EXERCISE:
Reproduce the listing in full, exactly as written, but without images.

DATASET SECTION:
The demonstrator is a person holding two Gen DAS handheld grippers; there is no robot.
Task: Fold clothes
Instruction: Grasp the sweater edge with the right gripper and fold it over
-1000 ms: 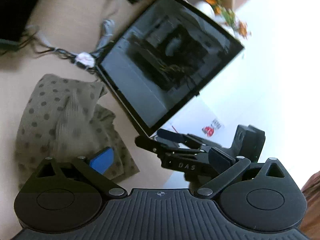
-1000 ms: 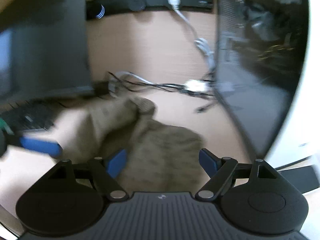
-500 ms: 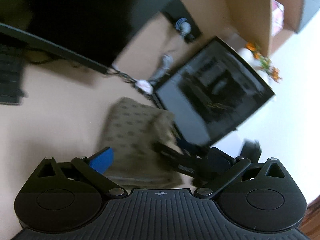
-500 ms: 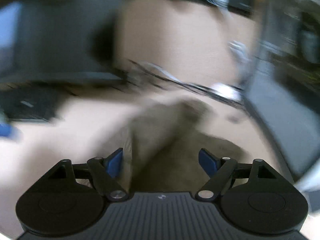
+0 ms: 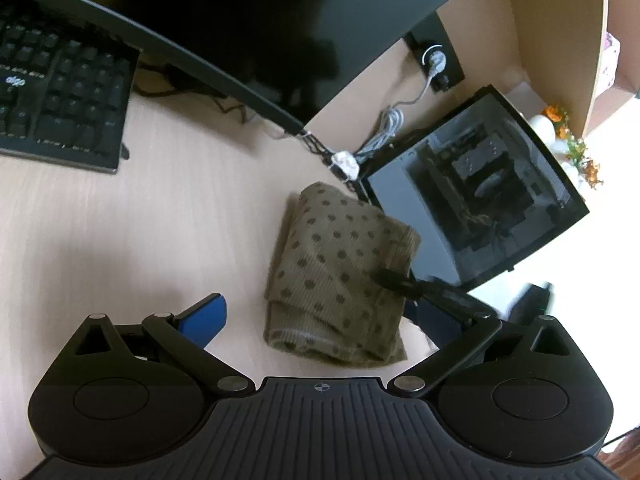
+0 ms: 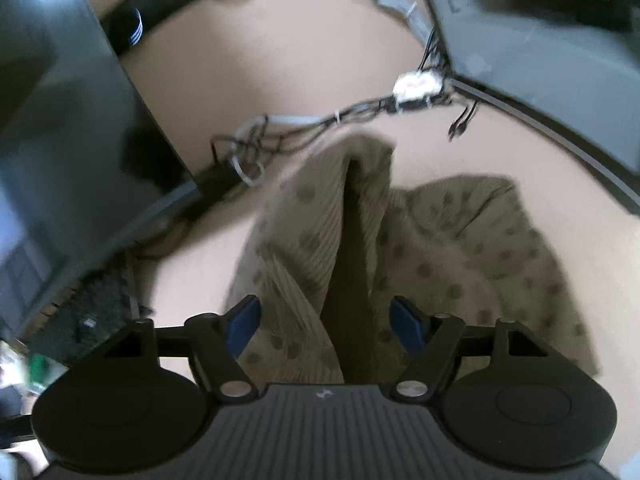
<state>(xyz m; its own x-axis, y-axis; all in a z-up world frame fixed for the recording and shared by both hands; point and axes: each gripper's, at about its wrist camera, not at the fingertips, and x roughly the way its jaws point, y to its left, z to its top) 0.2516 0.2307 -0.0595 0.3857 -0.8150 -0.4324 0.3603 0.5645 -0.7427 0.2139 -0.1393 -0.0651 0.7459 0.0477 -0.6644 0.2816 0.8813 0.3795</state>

RESULT FOR THIS TASK:
The demonstrator is a person holding two Gen DAS handheld grippers; there is no robot.
Task: Fold clothes
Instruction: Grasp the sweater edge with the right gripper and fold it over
-1000 ms: 
-1000 ms: 
-500 ms: 
-500 ms: 
+0 ms: 
+0 ms: 
<state>(xyz m; its own x-axis, y-axis; all in a z-up world frame fixed for the recording and shared by both hands; point and axes: each gripper's, at about its wrist camera, not at the fingertips, and x roughly the way its jaws point, y to its left, z to its top) 0.2516 0.2307 -0.0595 0.3857 -0.8150 -0.4324 0.3603 0.5645 -0.7427 0.2139 -0.1393 -0.0651 0.7459 0.0477 -0.6644 0.2816 0.8813 0.3795</state>

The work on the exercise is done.